→ Your assignment
Search the records for the word "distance" and copy each line in which it appears.

[Stored items]
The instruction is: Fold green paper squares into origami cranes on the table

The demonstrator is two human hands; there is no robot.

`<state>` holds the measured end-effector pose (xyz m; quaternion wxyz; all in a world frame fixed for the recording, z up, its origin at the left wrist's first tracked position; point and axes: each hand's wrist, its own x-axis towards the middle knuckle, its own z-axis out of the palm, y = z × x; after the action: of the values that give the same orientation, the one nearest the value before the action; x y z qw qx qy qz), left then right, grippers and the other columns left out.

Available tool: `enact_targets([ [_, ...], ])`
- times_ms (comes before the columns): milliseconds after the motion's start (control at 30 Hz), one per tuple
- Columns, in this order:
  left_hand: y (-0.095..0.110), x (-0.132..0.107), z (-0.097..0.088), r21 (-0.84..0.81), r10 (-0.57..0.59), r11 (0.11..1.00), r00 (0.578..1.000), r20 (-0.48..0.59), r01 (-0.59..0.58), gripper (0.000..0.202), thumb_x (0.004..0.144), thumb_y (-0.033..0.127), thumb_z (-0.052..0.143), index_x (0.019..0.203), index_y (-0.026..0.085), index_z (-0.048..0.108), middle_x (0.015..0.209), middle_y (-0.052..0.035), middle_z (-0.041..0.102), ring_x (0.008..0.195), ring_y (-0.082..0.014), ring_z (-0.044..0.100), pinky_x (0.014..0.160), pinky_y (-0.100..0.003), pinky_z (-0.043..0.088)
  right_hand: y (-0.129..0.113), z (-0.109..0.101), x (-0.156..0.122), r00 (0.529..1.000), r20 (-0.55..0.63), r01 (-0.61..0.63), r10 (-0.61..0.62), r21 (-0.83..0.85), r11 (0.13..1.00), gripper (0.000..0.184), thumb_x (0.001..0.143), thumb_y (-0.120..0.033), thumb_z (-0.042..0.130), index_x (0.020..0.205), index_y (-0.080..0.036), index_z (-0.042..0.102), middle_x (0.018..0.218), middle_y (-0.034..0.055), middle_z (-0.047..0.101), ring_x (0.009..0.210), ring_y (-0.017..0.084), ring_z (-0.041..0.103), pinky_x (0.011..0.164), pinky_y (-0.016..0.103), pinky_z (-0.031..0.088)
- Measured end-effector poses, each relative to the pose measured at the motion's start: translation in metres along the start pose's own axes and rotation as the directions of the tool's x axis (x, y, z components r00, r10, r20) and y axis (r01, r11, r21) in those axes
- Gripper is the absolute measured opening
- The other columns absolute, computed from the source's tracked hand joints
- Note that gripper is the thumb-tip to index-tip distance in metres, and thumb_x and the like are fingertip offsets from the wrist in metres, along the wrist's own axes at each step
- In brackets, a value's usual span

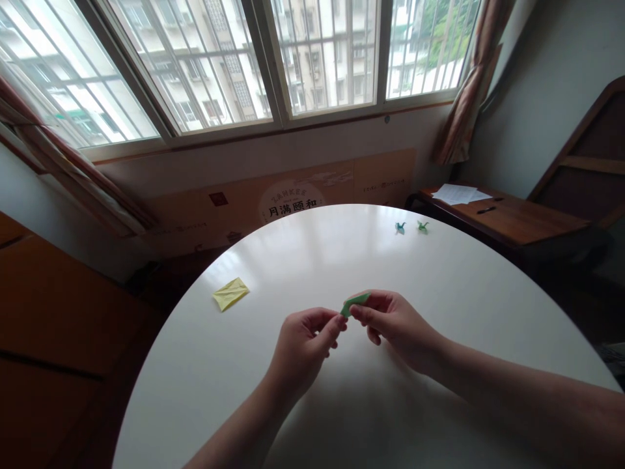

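Observation:
A small piece of folded green paper [355, 302] is held up above the white table between both hands. My right hand [390, 318] pinches it between thumb and fingers from the right side. At its lower left corner, the thumb and forefinger of my left hand [308, 339] are closed on the paper's tip. Fingers cover parts of the paper, so its full shape is hidden.
The round white table [205, 391] carries a yellow folded paper [231, 294] at left. Toward the far right edge stand a blue paper crane [400, 227] and a green paper crane [422, 227]. Beyond is a wooden side table [547, 221] bearing white sheets [459, 194].

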<state>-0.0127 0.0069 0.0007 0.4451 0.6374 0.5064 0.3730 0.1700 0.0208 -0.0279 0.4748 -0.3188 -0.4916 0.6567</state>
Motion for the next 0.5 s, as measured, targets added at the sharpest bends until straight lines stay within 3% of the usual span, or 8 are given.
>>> enact_targets([
  [167, 0.001, -0.003, 0.003, 0.048, 0.007, 0.999, 1.0, 0.029, -0.008, 0.028, 0.082, 0.037, 0.064, 0.075, 0.012, 0.076, 0.058, -0.005, 0.065, 0.049, -0.0128, 0.054, 0.044, -0.021, 0.044, -0.002, 0.0, -0.001, 1.0, -0.024, 0.007, -0.007, -0.017, 1.0, 0.023, 0.082, -0.041, 0.078, 0.084, -0.018, 0.078, 0.074, 0.0022, 0.064, 0.06, 0.011, 0.048, 0.049, 0.023, 0.037],
  [267, 0.003, -0.003, 0.002, 0.105, 0.037, 0.994, 0.999, 0.027, -0.04, 0.024, 0.08, 0.032, 0.064, 0.071, 0.013, 0.075, 0.055, -0.0034, 0.063, 0.049, -0.0124, 0.053, 0.044, -0.021, 0.043, -0.005, -0.004, 0.001, 0.995, -0.102, -0.002, 0.002, 0.006, 1.0, 0.027, 0.081, -0.044, 0.079, 0.08, -0.018, 0.075, 0.068, -0.0007, 0.058, 0.056, 0.01, 0.044, 0.047, 0.023, 0.035],
  [367, 0.002, -0.001, -0.001, 0.097, 0.03, 0.995, 1.0, -0.006, -0.03, 0.022, 0.081, 0.031, 0.063, 0.074, 0.013, 0.075, 0.061, -0.0051, 0.067, 0.052, -0.014, 0.056, 0.045, -0.021, 0.044, -0.008, -0.01, 0.003, 0.984, -0.176, -0.004, 0.004, -0.003, 1.0, 0.029, 0.08, -0.045, 0.08, 0.077, -0.018, 0.073, 0.066, -0.0021, 0.054, 0.054, 0.009, 0.042, 0.046, 0.022, 0.033],
  [500, 0.001, 0.001, -0.005, 0.04, 0.034, 0.999, 0.997, -0.072, -0.031, 0.029, 0.085, 0.039, 0.061, 0.085, 0.013, 0.074, 0.075, -0.0081, 0.071, 0.06, -0.0161, 0.059, 0.047, -0.022, 0.046, -0.009, -0.009, 0.002, 0.992, -0.127, 0.01, -0.023, -0.103, 0.995, 0.03, 0.082, -0.046, 0.077, 0.077, -0.017, 0.075, 0.063, -0.0011, 0.055, 0.055, 0.01, 0.041, 0.046, 0.023, 0.033],
])
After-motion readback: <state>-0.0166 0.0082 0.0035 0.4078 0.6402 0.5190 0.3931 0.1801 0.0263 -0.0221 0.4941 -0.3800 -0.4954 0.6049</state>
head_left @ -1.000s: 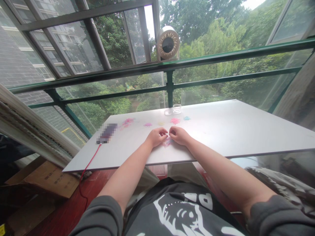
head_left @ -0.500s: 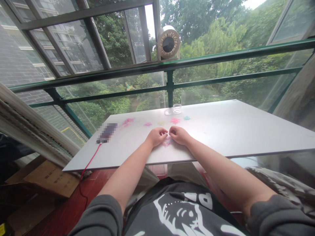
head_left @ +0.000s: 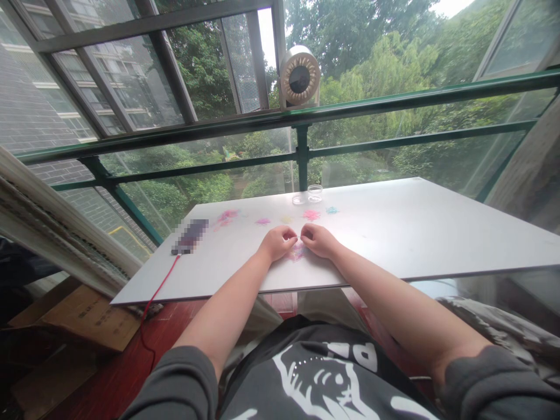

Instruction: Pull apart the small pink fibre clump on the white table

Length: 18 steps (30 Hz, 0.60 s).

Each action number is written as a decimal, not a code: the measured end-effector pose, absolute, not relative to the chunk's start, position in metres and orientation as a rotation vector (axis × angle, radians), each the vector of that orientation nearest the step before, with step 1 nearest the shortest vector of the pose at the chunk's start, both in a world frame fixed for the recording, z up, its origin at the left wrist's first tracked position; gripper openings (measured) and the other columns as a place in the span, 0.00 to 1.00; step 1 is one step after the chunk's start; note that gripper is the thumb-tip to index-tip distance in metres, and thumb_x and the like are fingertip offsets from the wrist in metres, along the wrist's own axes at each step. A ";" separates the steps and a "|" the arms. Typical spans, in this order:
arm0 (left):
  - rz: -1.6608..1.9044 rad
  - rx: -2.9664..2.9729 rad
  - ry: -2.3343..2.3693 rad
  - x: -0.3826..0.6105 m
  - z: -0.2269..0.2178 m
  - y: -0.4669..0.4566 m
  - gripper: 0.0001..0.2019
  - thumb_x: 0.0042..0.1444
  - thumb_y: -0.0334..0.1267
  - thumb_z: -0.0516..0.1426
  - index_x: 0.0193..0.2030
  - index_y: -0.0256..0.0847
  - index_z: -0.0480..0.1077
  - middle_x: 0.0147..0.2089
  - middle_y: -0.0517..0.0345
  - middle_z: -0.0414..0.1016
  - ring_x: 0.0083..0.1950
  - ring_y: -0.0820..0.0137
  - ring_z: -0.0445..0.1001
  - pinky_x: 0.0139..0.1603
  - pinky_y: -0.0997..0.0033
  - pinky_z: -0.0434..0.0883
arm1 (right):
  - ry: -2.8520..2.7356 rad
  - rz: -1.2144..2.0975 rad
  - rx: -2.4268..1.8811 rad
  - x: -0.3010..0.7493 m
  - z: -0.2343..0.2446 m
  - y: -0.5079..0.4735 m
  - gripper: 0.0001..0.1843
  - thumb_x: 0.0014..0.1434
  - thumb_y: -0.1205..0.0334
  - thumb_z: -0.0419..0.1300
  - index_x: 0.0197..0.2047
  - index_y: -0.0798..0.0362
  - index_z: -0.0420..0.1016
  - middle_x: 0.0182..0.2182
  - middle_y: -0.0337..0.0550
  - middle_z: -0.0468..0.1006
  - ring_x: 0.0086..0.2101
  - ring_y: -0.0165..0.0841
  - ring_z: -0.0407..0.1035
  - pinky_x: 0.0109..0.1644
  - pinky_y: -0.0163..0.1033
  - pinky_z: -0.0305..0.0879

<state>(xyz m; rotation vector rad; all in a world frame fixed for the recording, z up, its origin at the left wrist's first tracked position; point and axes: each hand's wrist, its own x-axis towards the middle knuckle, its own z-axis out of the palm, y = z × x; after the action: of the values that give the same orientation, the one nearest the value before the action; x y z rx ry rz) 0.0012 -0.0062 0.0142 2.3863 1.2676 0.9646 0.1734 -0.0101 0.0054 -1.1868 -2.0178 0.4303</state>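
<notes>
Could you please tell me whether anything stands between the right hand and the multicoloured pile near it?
Nothing visible does: the right hand is close beside the multicoloured pile, with the left hand on the other side. The teal pile lies beyond both hands, out of the way.

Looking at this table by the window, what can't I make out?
All in the head view:
1. Whether the left hand or right hand pinches anything: too small, and hidden by the hands themselves.
2. The mixed-colour pile: partly covered by the hands, its pieces blurred.
3. The dark object: masked by pixelation.
4. The cardboard box: its print is blurred.
</notes>
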 end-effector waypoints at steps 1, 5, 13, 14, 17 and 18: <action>0.963 2.379 1.274 0.001 0.015 -0.007 0.07 0.47 0.37 0.54 0.31 0.38 0.71 0.32 0.57 0.74 0.33 0.72 0.69 0.37 0.72 0.67 | -2.018 0.427 -1.190 0.173 0.006 -0.010 0.04 0.47 0.65 0.52 0.27 0.54 0.66 0.22 0.36 0.68 0.24 0.26 0.59 0.29 0.32 0.54; 0.960 2.359 1.290 0.002 0.016 -0.008 0.07 0.47 0.38 0.54 0.31 0.38 0.70 0.31 0.57 0.74 0.34 0.71 0.70 0.37 0.72 0.68 | -2.023 0.424 -1.196 0.173 0.006 -0.011 0.04 0.47 0.65 0.52 0.27 0.54 0.66 0.22 0.36 0.68 0.24 0.26 0.59 0.29 0.32 0.54; 0.952 2.358 1.261 0.002 0.014 -0.007 0.07 0.49 0.36 0.52 0.32 0.39 0.71 0.32 0.57 0.74 0.34 0.72 0.70 0.37 0.73 0.68 | -2.033 0.412 -1.217 0.173 0.005 -0.010 0.03 0.48 0.64 0.52 0.27 0.54 0.66 0.22 0.36 0.69 0.24 0.26 0.59 0.29 0.32 0.53; 0.953 2.357 1.259 0.002 0.014 -0.006 0.08 0.49 0.36 0.52 0.32 0.39 0.71 0.32 0.57 0.74 0.34 0.72 0.70 0.37 0.73 0.68 | -2.033 0.410 -1.217 0.173 0.005 -0.010 0.03 0.48 0.64 0.52 0.27 0.54 0.66 0.22 0.36 0.69 0.24 0.26 0.59 0.29 0.32 0.53; 0.971 2.370 1.234 0.001 0.013 -0.006 0.07 0.48 0.35 0.52 0.32 0.39 0.71 0.32 0.58 0.74 0.33 0.72 0.70 0.37 0.73 0.68 | -2.038 0.404 -1.216 0.173 0.004 -0.009 0.04 0.48 0.64 0.52 0.27 0.54 0.66 0.22 0.36 0.69 0.24 0.27 0.59 0.29 0.32 0.53; 0.978 2.378 1.223 0.001 0.012 -0.005 0.07 0.47 0.34 0.52 0.32 0.39 0.71 0.32 0.58 0.74 0.33 0.72 0.70 0.37 0.73 0.68 | -2.041 0.404 -1.216 0.174 0.004 -0.009 0.04 0.48 0.64 0.52 0.27 0.54 0.66 0.22 0.36 0.69 0.24 0.27 0.59 0.29 0.32 0.54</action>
<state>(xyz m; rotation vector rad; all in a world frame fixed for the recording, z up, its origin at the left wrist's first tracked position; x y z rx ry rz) 0.0010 -0.0052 0.0122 2.3780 1.2228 0.9782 0.1735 -0.0086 0.0040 -1.2157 -2.0406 0.4041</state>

→ Output for this task
- Note that gripper is the thumb-tip to index-tip distance in metres, and thumb_x and the like are fingertip offsets from the wrist in metres, along the wrist's own axes at each step
Each action number is written as a decimal, not a code: the measured end-effector pose, absolute, not relative to the chunk's start, position in metres and orientation as a rotation vector (axis × angle, radians), each the vector of that orientation nearest the step before, with step 1 nearest the shortest vector of the pose at the chunk's start, both in a world frame fixed for the recording, z up, its origin at the left wrist's first tracked position; gripper openings (measured) and the other columns as a place in the span, 0.00 to 1.00; step 1 is one step after the chunk's start; note that gripper is the thumb-tip to index-tip distance in metres, and thumb_x and the like are fingertip offsets from the wrist in metres, along the wrist's own axes at each step. A ";" separates the steps and a "|" the arms. Typical spans, in this order:

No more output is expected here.